Segmentation without actionability is of no value. And segmentation should never be a black box process. We want our clients to understand, use, and rely on this work, so we work together to devise the right way to approach, analyze, and socialize segmentation. To reach these ultimate goals, we plan high-touch projects that keep client stakeholders engaged and immersed throughout the segmentation process. This includes reviewing solution options, brainstorming alternatives, and always keeping our end goals in mind. This process ensures we end the program with a solution of enduring value that our clients feel good about and can immediately act upon.  

We are nothing if not for our past.  

We believe it is important to honor past segmentations while also looking forward. Understanding the world, our client’s business, and previous segmentations help us build bridges between a new segmentation, what brought our clients to this moment, and where we’ll go tomorrow. To do this, we always start our segmentation programs by reviewing relevant research and any previous segmentation solutions with the goal of understanding what worked well, what didn’t, and how comfortable the organization is moving into a new solution. We use this as a guide for how to bring the team along to the new solution while still honoring what came before. 

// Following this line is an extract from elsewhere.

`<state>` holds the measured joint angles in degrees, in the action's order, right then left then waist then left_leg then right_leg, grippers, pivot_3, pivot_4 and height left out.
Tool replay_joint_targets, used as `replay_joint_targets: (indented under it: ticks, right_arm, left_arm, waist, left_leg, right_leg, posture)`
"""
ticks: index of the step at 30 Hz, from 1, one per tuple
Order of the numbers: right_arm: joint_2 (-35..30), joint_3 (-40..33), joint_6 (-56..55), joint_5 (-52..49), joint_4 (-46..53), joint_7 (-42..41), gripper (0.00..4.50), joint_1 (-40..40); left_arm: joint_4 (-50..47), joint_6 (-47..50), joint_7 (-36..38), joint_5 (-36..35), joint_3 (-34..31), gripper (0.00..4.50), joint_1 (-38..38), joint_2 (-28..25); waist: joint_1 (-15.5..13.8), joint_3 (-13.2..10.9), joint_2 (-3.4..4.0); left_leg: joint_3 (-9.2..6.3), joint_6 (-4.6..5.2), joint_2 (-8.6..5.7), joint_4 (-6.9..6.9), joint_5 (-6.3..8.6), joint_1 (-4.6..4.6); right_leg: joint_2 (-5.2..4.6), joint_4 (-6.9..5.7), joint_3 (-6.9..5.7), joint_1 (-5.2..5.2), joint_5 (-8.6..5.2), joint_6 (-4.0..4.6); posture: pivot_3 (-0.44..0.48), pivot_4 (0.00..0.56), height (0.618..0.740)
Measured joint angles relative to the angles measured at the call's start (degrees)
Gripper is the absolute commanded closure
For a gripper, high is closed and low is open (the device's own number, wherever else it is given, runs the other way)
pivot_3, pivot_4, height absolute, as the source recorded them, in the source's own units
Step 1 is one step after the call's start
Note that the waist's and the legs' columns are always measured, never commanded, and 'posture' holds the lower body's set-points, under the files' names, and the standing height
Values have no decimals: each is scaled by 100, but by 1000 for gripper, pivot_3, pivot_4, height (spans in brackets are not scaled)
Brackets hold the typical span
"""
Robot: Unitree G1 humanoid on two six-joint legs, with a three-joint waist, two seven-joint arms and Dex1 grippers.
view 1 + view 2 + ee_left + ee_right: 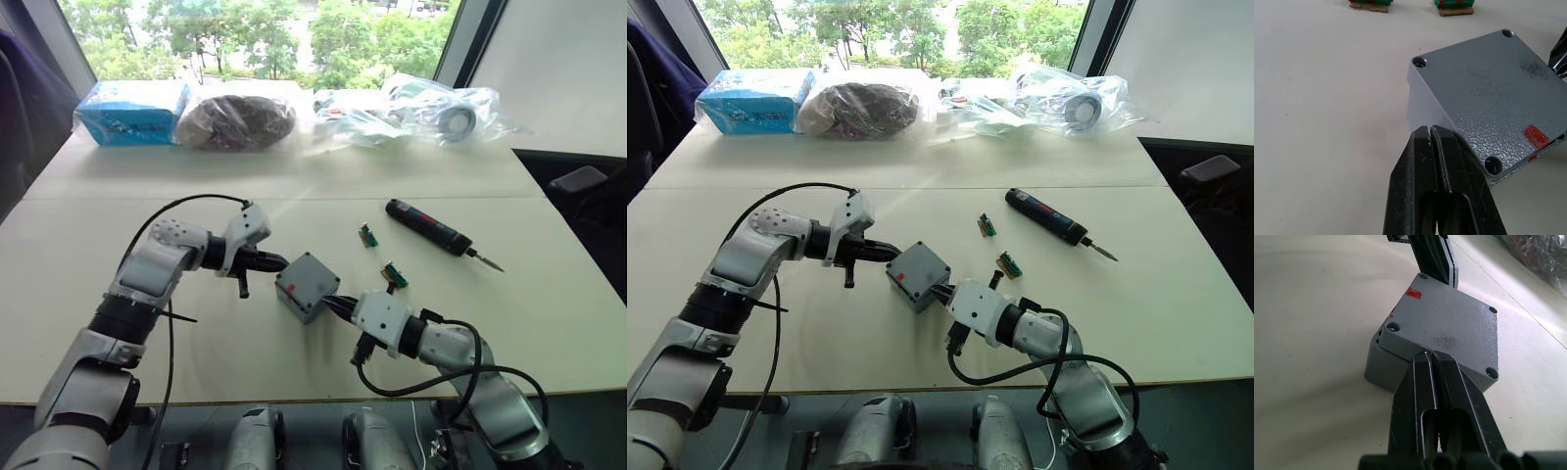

Science + Art brings actionability.  

The perfect segmentation on paper must translate to the world we live in, otherwise it’s imperfect. Creating a statistically sound segmentation that checks all of our analytic boxes is one thing, but making sure it also helps our clients achieve their goals, is actionable, and incorporates industry knowledge is where the art brings the science to life.  This is one of the most critical points for our clients to lend their industry expertise to the segmentation process. 

Overall, segmentation is complex, detailed, exciting, and often brings a little bit of fun into our day as researchers. While the list of core elements we outlined above isn’t exhaustive, they serve as the building blocks for every segmentation we do. Keeping these core elements in mind throughout every step of a segmentation process helps us to ensure we’re creating solutions that will help our clients drive success within their organization… and maybe find a new segment to love.